ASSIGNED TASK
Look over the listing below and tally the lines in which the word "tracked" turns up. Answer with the tally only.

------------------------

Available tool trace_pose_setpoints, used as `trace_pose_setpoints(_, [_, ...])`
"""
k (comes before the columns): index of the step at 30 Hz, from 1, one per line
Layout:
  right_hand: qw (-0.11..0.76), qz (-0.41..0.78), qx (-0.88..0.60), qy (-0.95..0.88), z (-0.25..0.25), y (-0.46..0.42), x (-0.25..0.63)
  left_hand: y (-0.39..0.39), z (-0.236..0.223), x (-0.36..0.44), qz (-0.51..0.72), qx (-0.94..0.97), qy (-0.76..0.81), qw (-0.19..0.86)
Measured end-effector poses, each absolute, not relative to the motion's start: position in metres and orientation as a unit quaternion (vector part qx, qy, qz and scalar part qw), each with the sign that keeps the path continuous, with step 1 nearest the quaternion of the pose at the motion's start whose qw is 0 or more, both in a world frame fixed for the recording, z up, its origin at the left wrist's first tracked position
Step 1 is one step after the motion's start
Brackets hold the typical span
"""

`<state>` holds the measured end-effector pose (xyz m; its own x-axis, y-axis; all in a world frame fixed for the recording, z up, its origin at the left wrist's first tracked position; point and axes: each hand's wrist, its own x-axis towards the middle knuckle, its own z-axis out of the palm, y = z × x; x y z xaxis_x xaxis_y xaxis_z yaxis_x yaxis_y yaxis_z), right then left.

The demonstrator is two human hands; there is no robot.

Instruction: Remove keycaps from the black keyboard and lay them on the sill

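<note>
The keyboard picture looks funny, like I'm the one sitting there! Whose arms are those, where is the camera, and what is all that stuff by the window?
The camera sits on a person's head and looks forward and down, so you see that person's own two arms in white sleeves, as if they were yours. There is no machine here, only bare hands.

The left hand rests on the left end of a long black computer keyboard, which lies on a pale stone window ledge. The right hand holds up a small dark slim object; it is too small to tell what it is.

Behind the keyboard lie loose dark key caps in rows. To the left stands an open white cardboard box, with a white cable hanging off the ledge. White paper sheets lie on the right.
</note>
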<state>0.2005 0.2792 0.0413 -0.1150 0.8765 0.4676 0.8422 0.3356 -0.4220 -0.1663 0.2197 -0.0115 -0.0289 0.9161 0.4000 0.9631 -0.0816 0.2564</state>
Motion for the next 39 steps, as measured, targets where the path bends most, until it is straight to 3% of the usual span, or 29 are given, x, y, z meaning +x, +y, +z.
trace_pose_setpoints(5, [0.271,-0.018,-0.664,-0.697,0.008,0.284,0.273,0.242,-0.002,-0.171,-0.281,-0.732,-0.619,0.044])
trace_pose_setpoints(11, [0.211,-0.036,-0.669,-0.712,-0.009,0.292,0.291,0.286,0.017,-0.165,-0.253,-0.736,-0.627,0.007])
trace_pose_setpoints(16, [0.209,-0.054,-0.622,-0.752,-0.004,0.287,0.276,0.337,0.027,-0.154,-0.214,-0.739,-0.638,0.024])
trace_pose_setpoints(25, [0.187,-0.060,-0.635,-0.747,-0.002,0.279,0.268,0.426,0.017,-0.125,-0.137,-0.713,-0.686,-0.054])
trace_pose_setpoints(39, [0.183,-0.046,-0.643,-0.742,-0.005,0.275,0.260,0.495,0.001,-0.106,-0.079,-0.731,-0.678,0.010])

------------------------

SOLUTION FOR THIS PROBLEM
2